What you should do: Write every line of the material out exactly as shown.

Recorded data:
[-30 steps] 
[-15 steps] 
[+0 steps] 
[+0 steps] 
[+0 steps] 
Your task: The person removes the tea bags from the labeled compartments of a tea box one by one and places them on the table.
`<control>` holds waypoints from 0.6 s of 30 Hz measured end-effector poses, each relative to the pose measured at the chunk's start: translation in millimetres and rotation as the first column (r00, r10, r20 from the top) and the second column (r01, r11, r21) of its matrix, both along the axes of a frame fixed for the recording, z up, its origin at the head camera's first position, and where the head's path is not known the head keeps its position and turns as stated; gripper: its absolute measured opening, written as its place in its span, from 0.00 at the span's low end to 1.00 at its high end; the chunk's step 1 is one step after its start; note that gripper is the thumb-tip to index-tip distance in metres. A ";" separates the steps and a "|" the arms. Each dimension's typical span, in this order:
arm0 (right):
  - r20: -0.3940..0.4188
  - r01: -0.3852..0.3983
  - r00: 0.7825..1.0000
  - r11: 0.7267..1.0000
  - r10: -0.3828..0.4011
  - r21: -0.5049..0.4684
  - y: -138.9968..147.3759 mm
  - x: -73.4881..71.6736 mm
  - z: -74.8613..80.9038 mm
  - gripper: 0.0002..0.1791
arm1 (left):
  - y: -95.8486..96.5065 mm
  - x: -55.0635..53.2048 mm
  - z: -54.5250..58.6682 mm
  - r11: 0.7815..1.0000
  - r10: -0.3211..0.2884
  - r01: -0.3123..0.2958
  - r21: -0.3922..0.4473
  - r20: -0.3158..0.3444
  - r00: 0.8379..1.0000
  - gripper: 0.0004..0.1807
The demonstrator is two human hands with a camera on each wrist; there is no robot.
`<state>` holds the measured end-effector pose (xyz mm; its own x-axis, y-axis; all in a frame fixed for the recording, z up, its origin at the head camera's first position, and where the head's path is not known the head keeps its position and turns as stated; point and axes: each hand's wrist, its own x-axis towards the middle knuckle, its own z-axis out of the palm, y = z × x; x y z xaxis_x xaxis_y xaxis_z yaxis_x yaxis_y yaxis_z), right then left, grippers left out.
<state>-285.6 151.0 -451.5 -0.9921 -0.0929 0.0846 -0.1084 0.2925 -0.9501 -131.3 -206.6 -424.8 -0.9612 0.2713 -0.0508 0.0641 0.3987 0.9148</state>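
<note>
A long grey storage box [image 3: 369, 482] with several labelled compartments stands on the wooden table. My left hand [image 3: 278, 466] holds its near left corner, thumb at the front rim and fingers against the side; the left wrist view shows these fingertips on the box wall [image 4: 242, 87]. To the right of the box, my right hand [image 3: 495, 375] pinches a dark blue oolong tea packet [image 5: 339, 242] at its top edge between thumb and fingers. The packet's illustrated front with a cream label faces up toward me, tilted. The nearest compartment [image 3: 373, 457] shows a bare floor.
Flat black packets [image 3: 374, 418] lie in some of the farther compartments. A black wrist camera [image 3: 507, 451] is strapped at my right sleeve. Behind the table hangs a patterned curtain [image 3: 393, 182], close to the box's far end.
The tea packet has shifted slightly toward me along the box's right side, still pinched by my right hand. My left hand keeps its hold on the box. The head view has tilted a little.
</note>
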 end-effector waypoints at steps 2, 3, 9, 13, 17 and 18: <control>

Reply to the task:
[-30 steps] 
[-15 steps] 
[+0 steps] 
[+0 steps] 
[+0 steps] 
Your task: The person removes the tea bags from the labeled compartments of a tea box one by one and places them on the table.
`<control>` holds waypoints from 0.6 s of 30 Hz measured end-effector poses, each relative to the pose measured at the chunk's start: translation in millimetres and rotation as the first column (r00, r10, r20 from the top) and the second column (r01, r11, r21) of its matrix, both along the axes of a frame fixed for the recording, z up, its origin at the head camera's first position, and where the head's path is not known the head keeps its position and turns as stated; gripper: its absolute measured opening, written as its place in its span, from 0.00 at the span's low end to 1.00 at its high end; the chunk's step 1 is one step after its start; note that gripper is the thumb-tip to index-tip distance in metres. A ";" separates the steps and a "|" the arms. Each dimension's typical span, in this order:
arm0 (right):
  - r20: -0.3940..0.4188
  - r01: -0.3852..0.3983
  - r00: 0.7825..1.0000
  - r11: 0.7267..1.0000
  - r10: -0.3828..0.4011
  - r21: -0.5049..0.4684
  - y: -138.9968..147.3759 mm
  - x: -73.4881..71.6736 mm
  - z: -74.8613..80.9038 mm
  - gripper: 0.0002..0.1791
arm1 (left):
  - y: -95.8486..96.5065 mm
  - x: -55.0635..53.2048 mm
  - z: -54.5250..58.6682 mm
  - r11: 0.7815..1.0000
  - r10: -0.3211..0.2884
  - r01: -0.3123..0.2958
  - r21: -0.3922..0.4473
  - r20: -0.3158..0.3444
  - r00: 0.8379..1.0000
  - gripper: 0.0004..0.1807
The demonstrator is two human hands with a camera on each wrist; there is no robot.
`<state>` holds the measured end-effector pose (xyz mm; its own x-axis, y-axis; all in a frame fixed for the recording, z up, its origin at the head camera's first position, and where the head's path is not known the head keeps its position and turns as stated; point and axes: each hand's wrist, its own x-axis towards the middle knuckle, its own z-axis out of the palm, y = z × x; x y z xaxis_x xaxis_y xaxis_z yaxis_x yaxis_y yaxis_z), right then left, grippers left out.
<state>-285.6 151.0 -451.5 -0.9921 -0.0929 0.0846 -0.1084 0.2925 -0.9501 -131.3 -206.6 -424.8 -0.9612 0.2713 -0.0508 0.0641 0.3987 0.9148</state>
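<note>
A long grey storage box [image 3: 369, 482] with several labelled compartments stands on the wooden table. My left hand [image 3: 278, 466] holds its near left corner, thumb at the front rim and fingers against the side; the left wrist view shows these fingertips on the box wall [image 4: 242, 87]. To the right of the box, my right hand [image 3: 495, 375] pinches a dark blue oolong tea packet [image 5: 339, 242] at its top edge between thumb and fingers. The packet's illustrated front with a cream label faces up toward me, tilted. The nearest compartment [image 3: 373, 457] shows a bare floor.
Flat black packets [image 3: 374, 418] lie in some of the farther compartments. A black wrist camera [image 3: 507, 451] is strapped at my right sleeve. Behind the table hangs a patterned curtain [image 3: 393, 182], close to the box's far end.
The tea packet has shifted slightly toward me along the box's right side, still pinched by my right hand. My left hand keeps its hold on the box. The head view has tilted a little.
</note>
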 end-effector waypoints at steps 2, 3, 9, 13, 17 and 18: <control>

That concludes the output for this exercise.